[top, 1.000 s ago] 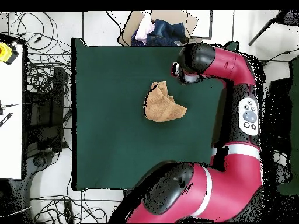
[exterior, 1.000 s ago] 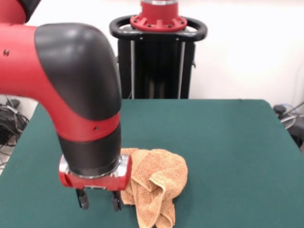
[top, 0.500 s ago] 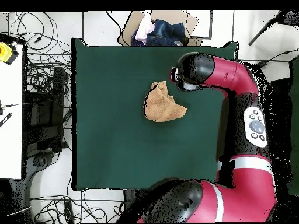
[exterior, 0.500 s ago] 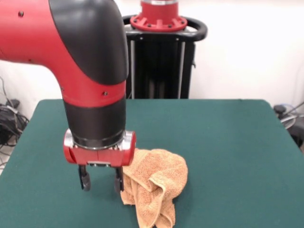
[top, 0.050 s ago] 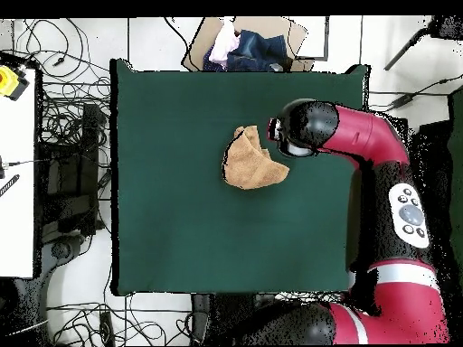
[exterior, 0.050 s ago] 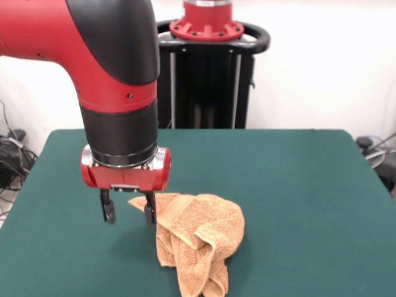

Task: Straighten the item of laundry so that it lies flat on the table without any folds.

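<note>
Arm vertical, tool (exterior, 0.050 s ago: 129, 214) pointing down, fingers spread.

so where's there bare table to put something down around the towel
Bare green table spans the whole half toward the robot's base, plus a wide strip along the edge by the cable-strewn floor. It is crowded only at the crumpled towel, where the open end effector hangs over one edge, and the arm covers that side.

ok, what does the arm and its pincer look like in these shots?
Thick red arm with glossy black joint covers, silver ring and red flange above the pincer, which has two short black fingers. Overhead, a grey button pad sits on a red link.
</note>
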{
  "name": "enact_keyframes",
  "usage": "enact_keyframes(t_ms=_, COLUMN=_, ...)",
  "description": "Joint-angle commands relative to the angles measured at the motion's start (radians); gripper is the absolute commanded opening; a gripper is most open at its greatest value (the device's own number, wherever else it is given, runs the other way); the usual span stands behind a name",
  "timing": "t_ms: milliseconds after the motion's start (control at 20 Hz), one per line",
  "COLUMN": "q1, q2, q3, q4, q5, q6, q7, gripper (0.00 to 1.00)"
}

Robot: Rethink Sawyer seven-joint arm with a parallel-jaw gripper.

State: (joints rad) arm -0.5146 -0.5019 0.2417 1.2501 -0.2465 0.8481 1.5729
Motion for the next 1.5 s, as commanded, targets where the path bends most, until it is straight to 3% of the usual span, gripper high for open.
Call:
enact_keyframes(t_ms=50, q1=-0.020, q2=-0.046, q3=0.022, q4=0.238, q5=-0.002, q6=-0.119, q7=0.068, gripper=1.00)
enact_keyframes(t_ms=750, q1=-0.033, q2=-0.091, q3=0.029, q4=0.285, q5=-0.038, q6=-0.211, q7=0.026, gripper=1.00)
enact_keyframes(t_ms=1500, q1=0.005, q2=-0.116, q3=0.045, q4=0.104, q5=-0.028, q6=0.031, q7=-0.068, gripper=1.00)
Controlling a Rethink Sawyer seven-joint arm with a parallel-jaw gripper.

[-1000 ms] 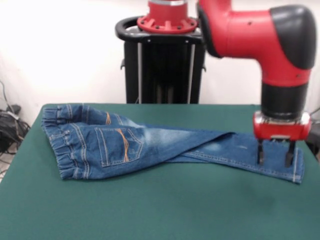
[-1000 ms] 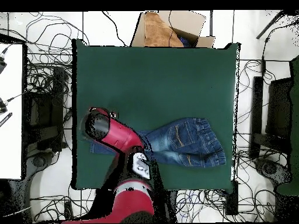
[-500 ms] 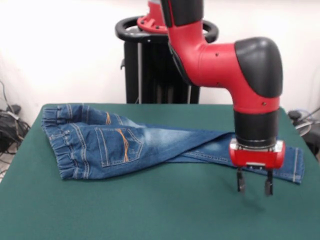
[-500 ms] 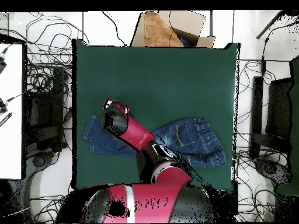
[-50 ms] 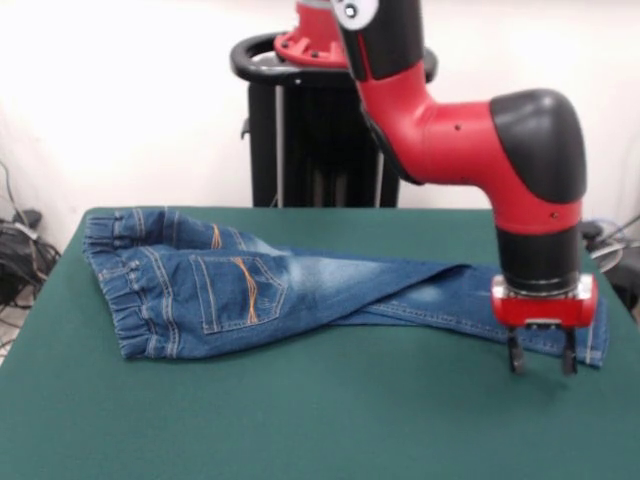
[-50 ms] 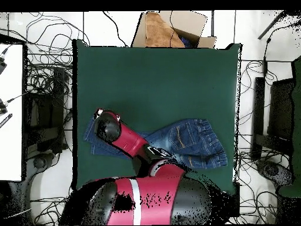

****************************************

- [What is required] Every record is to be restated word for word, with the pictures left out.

- [Solution for this task]
[top, 1.000 s ago] 
[exterior, 1.000 s ago] 
[top, 0.500 s ago] 
[exterior, 0.500 s ago] 
[top, 0.050 s ago] 
[exterior, 0.050 s ago] 

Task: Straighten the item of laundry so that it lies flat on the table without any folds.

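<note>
Arm vertical, tool (exterior, 0.050 s ago: 129, 214) pointing down, fingers spread.

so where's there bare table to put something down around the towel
Bare green table spans the whole half toward the robot's base, plus a wide strip along the edge by the cable-strewn floor. It is crowded only at the crumpled towel, where the open end effector hangs over one edge, and the arm covers that side.

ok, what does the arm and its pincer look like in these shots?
Thick red arm with glossy black joint covers, silver ring and red flange above the pincer, which has two short black fingers. Overhead, a grey button pad sits on a red link.
</note>
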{
  "name": "enact_keyframes",
  "usage": "enact_keyframes(t_ms=_, COLUMN=_, ...)",
  "description": "Joint-angle commands relative to the angles measured at the motion's start (radians); gripper is the absolute commanded opening; a gripper is most open at its greatest value (the device's own number, wherever else it is given, runs the other way); the usual span stands behind a name",
  "timing": "t_ms: milliseconds after the motion's start (control at 20 Hz), one per line",
  "COLUMN": "q1, q2, q3, q4, q5, q6, q7, gripper (0.00 to 1.00)"
}

Robot: Rethink Sawyer seven-joint arm with a parallel-jaw gripper.

State: (joints rad) arm -0.5146 -0.5019 0.2417 1.2501 -0.2465 0.8481 1.5729
Motion for the next 1.5 s, as commanded, targets where the path bends most, until it is straight to 3% of the usual span, gripper high for open.
Call:
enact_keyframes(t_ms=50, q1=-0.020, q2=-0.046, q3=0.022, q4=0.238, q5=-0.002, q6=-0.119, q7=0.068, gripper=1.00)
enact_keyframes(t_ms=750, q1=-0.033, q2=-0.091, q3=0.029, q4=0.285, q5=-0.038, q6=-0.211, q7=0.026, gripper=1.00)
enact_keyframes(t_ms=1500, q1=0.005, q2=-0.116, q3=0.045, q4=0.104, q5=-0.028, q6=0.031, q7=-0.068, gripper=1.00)
Controlling a Rethink Sawyer seven-joint arm with a parallel-jaw gripper.

[-1000 ms] 
[-1000 ms] 
[-500 ms] 
[-500 ms] 
[-50 ms] 
[-50 ms] 

The answer has been written out in full.